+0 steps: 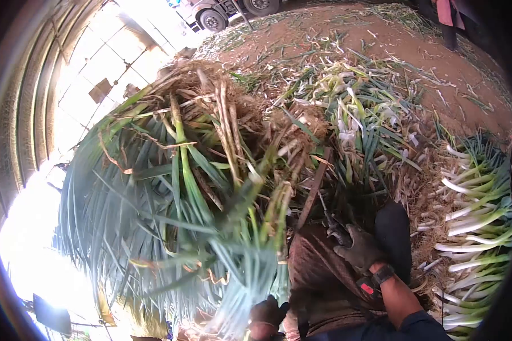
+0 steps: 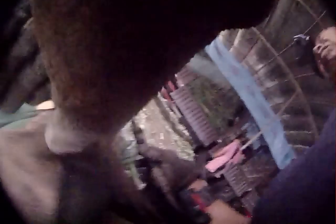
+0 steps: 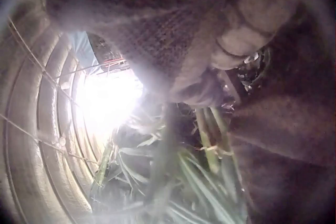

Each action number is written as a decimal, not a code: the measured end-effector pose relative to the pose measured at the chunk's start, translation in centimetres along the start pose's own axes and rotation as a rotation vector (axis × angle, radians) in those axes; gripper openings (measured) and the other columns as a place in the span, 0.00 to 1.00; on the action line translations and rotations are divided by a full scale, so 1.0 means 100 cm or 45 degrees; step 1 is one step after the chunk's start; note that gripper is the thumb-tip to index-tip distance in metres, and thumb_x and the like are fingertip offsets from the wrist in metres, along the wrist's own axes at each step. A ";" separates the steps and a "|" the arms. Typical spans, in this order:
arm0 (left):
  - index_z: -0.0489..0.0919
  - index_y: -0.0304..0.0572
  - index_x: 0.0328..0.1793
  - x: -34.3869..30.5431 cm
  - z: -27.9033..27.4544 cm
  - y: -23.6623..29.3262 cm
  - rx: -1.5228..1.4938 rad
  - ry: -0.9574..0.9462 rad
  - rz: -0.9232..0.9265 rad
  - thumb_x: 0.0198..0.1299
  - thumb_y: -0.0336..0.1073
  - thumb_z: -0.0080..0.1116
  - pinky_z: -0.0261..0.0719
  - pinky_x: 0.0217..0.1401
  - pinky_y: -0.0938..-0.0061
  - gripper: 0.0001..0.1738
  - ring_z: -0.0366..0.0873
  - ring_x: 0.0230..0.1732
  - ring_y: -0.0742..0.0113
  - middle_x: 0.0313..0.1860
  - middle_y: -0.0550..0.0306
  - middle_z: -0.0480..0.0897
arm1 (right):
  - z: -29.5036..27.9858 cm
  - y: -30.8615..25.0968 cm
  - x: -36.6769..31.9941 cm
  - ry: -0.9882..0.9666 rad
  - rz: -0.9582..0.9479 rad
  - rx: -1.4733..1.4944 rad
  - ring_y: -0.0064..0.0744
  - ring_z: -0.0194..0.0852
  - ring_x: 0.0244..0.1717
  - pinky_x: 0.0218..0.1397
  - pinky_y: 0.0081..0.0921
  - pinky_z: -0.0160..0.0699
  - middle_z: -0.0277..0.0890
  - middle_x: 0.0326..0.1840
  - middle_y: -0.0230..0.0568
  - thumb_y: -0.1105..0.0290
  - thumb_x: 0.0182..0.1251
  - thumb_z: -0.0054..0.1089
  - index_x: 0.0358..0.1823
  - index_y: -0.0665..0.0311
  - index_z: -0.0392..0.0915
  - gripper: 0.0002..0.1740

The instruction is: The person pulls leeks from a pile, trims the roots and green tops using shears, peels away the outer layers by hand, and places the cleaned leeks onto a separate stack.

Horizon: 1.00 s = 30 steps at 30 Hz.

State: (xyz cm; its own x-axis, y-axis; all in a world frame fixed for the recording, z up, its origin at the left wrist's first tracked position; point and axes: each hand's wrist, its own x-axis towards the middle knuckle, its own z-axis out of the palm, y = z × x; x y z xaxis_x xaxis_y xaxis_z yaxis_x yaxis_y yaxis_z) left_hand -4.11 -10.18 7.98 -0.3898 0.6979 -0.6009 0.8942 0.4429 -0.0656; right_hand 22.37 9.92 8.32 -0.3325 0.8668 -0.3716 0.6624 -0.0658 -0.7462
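Heap of long blue-green onions with dry roots (image 1: 125, 193) at left, its right edge beside brown trousers (image 1: 330, 278), left hand (image 1: 267, 314) at its near edge, grip impossible to tell, gloved right hand (image 1: 359, 249) gripping a dark-handled tool (image 1: 337, 230) right of it, brown earth (image 1: 444, 105) beyond

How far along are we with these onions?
Partway, it seems. The pale, cleaned-looking onions laid in a row on the right look done. In hand, the right hand grips a dark tool; the left hand is at some blurred green leaves, its hold unclear. Apparently left: the big heap on the left, with shaggy roots and dry leaves on it.
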 end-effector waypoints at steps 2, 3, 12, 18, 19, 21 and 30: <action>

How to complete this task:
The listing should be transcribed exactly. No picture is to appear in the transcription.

Output for this exercise:
+0 steps: 
+0 steps: 
+0 steps: 

Each action number is written as a decimal, not a code: the measured end-effector pose relative to the pose measured at the chunk's start, translation in centimetres along the start pose's own axes and rotation as a rotation vector (axis × angle, radians) in those axes; gripper openings (measured) and the other columns as a place in the span, 0.00 to 1.00; on the action line translations and rotations are divided by a full scale, so 1.0 means 100 cm or 45 degrees; step 1 is one step after the chunk's start; note that gripper is the thumb-tip to index-tip distance in metres, and thumb_x and the like are fingertip offsets from the wrist in metres, along the wrist's own axes at each step. A ";" separates the steps and a "|" the arms. Typical spans, in this order:
arm0 (left):
  - index_z: -0.0489..0.0919
  - index_y: -0.0304..0.0572
  - index_x: 0.0328..0.1793
  - x: -34.3869..30.5431 cm
  - z: -27.9033..27.4544 cm
  - y: -23.6623..29.3262 cm
  - rx: -1.5228..1.4938 rad
  - ry: -0.9574..0.9462 rad
  - rz: -0.9232..0.9265 rad
  - thumb_x: 0.0198..0.1299
  - thumb_y: -0.0336..0.1073
  - thumb_z: -0.0080..0.1116
  - pinky_z: -0.0261..0.0719
  - pinky_x: 0.0217..0.1401
  - pinky_y: -0.0938..-0.0061
  - gripper: 0.0001..0.1738
  - ring_z: -0.0366..0.0873
  - ring_x: 0.0230..0.1732
  - ring_y: -0.0742..0.0113
  - middle_x: 0.0313..0.1860
  - middle_y: -0.0550..0.0306
  - middle_z: -0.0480..0.0897
arm1 (right):
  - z: -29.5036..27.9858 cm
  - y: -30.8615..25.0968 cm
  - x: -36.6769..31.9941 cm
  - ry: -0.9882..0.9666 rad
  - rz: -0.9582..0.9479 rad
  - rx: -1.4733..1.4944 rad
  - ring_y: -0.0064..0.0744
  - ring_z: -0.0194..0.0852
  - ring_x: 0.0244..0.1717
  - pinky_x: 0.0218..0.1397
  - pinky_y: 0.0081..0.0921
  - pinky_z: -0.0160..0.0699
  - middle_z: -0.0277..0.0890
  - middle_x: 0.0326..0.1840
  - middle_y: -0.0230..0.0568
  - thumb_y: -0.1105..0.0290
  - thumb_x: 0.0182..0.1251
  - thumb_z: -0.0054..0.1089
  - index_x: 0.0358..0.1823
  - index_y: -0.0665..0.0311
  - index_z: -0.0392..0.0915
  - gripper: 0.0002..0.1740

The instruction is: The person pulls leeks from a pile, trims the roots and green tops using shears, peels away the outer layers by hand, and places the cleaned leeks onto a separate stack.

Horizon: 1.00 s = 30 steps at 30 Hz.

State: (xyz cm; its own x-axis, y-axis; all in a world frame fixed for the recording, z up, its origin at the left wrist's first tracked position; point and axes: each hand's wrist, its own x-axis towards the middle knuckle, its own z-axis out of the palm, y = z × x; x y z xaxis_x xaxis_y xaxis_z yaxis_x yaxis_y yaxis_z) left_hand -4.11 -10.18 7.98 -0.3898 0.6979 -0.6009 0.8942 0.4429 -0.0656; right_hand 22.37 9.92 8.32 -0.3325 0.8668 -0.3716 0.6624 -0.0658 -0.7462
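Heap of long blue-green onions with dry roots (image 1: 125, 193) at left, its right edge beside brown trousers (image 1: 330, 278), left hand (image 1: 267, 314) at its near edge, grip impossible to tell, gloved right hand (image 1: 359, 249) gripping a dark-handled tool (image 1: 337, 230) right of it, brown earth (image 1: 444, 105) beyond

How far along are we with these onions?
Partway, it seems. The pale, cleaned-looking onions laid in a row on the right look done. In hand, the right hand grips a dark tool; the left hand is at some blurred green leaves, its hold unclear. Apparently left: the big heap on the left, with shaggy roots and dry leaves on it.
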 end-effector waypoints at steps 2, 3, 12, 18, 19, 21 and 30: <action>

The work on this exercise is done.